Windows 7 and 8.1 to get Windows 10-Style Monthly Updates




/ 3 years ago

windows

Since Microsoft’s strategy of issuing fixes and patches for Windows 10 in one monthly bulk update has been so staggeringly unpopular, it is rolling out the same strategy for Windows 7 and Windows 8.1, too. The Redmond company has announced that the Monthly Rollup update for Windows 7 and 8.1 (plus Windows Server 2008 R2, Windows Server 2012, and Windows Server 2012 R2) will come into effect from October 2016 onwards, which is good news for those engaging in fresh installs of those operating systems, but not to those of us who like control over which updates get installed and when.

“From October 2016 onwards, Windows will release a single Monthly Rollup that addresses both security issues and reliability issues in a single update,” the Microsoft announcement reads. “The Monthly Rollup will be published to Windows Update (WU), WSUS, SCCM, and the Microsoft Update Catalog. Each month’s rollup will supersede the previous month’s rollup, so there will always be only one update required for your Windows PCs to get current.”

“Over time, Windows will also proactively add patches to the Monthly Rollup that have been released in the past,” the post adds. “Our goal is eventually to include all of the patches we have shipped in the past since the last baseline, so that the Monthly Rollup becomes fully cumulative and you need only to install the latest single rollup to be up to date.”

Mircosoft assures users that the move will be of great benefit, adding convenience and security, while protecting against fragmentation. What the company doesn’t mention, though, is what happens when an update in the bulk package causes issues. Does the user have to roll back to a previous state, losing the benefits of the other functional parts of an update?

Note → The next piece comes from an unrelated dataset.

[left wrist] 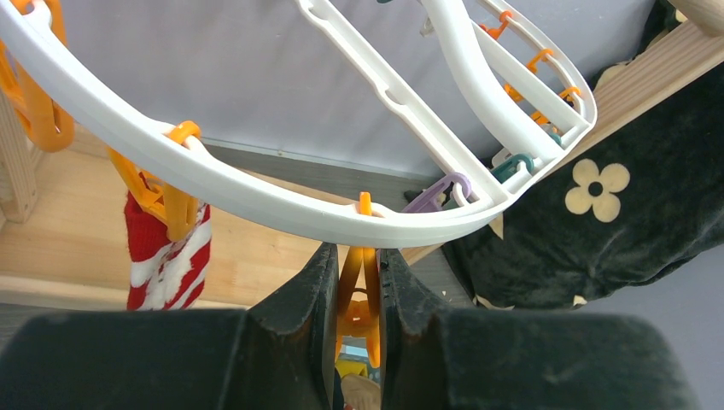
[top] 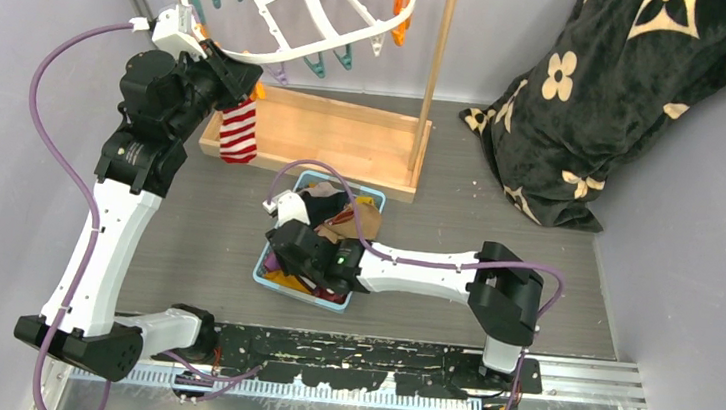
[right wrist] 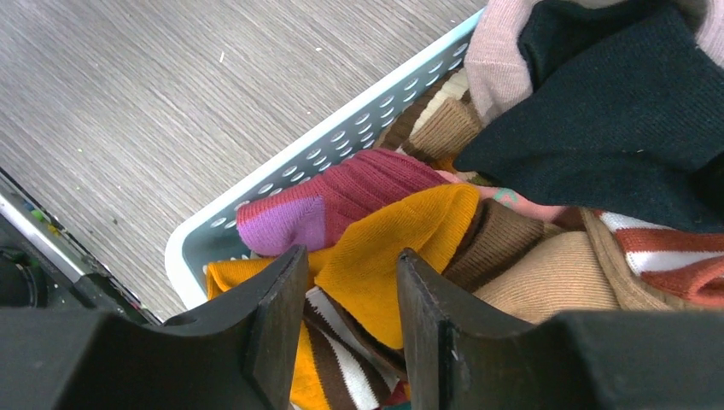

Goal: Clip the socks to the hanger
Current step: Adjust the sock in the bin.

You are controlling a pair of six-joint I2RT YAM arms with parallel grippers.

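Socks (right wrist: 529,256) are heaped in a basket (right wrist: 282,179) set below the hanger (left wrist: 256,192), toward its near side. One red-white striped sock (left wrist: 158,265) is clipped under the hanger's rim. An orange clip (left wrist: 353,299) under that rim is pinched by the nearly closed left gripper (left wrist: 359,254). The mustard sock (right wrist: 393,248) is straddled, well below the hanger, by the half-open right gripper (right wrist: 350,256).

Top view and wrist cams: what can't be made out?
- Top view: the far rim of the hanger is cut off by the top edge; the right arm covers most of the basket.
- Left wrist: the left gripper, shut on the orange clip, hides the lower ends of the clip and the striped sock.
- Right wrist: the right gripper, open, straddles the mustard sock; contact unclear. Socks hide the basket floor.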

“By moving to a rollup model, we bring a more consistent and simplified servicing experience to Windows 7 SP1 and 8.1, so that all supported versions of Windows follow a similar update servicing model,” Microsoft explains. “The new rollup model gives you fewer updates to manage, greater predictability, and higher quality updates. The outcome increases Windows operating system reliability, by eliminating update fragmentation and providing more proactive patches for known issues. Getting and staying current will also be easier with only one rollup update required. Rollups enable you to bring your systems up to date with fewer updates, and will minimize administrative overhead to install a large number of updates.”

The incremental release of separate updates – often once a week, usually on a Tuesday – was one of the many reasons Windows users decided to stick with 7 and 8.1, rather than upgrade to Windows 10. So, it’s surprising that Microsoft is enacting this policy now, rather than before the expiration of its Windows 10 free upgrade period, since it would have removed one big reason for sticking with the previous two operating systems, while also providing an opportunity to sneak more “Get Windows 10” nagware on to our systems. Though, as we now know, the new operating system is still legitimately available for free for Windows 7 and 8.1 users, despite the offer ending on 29th July.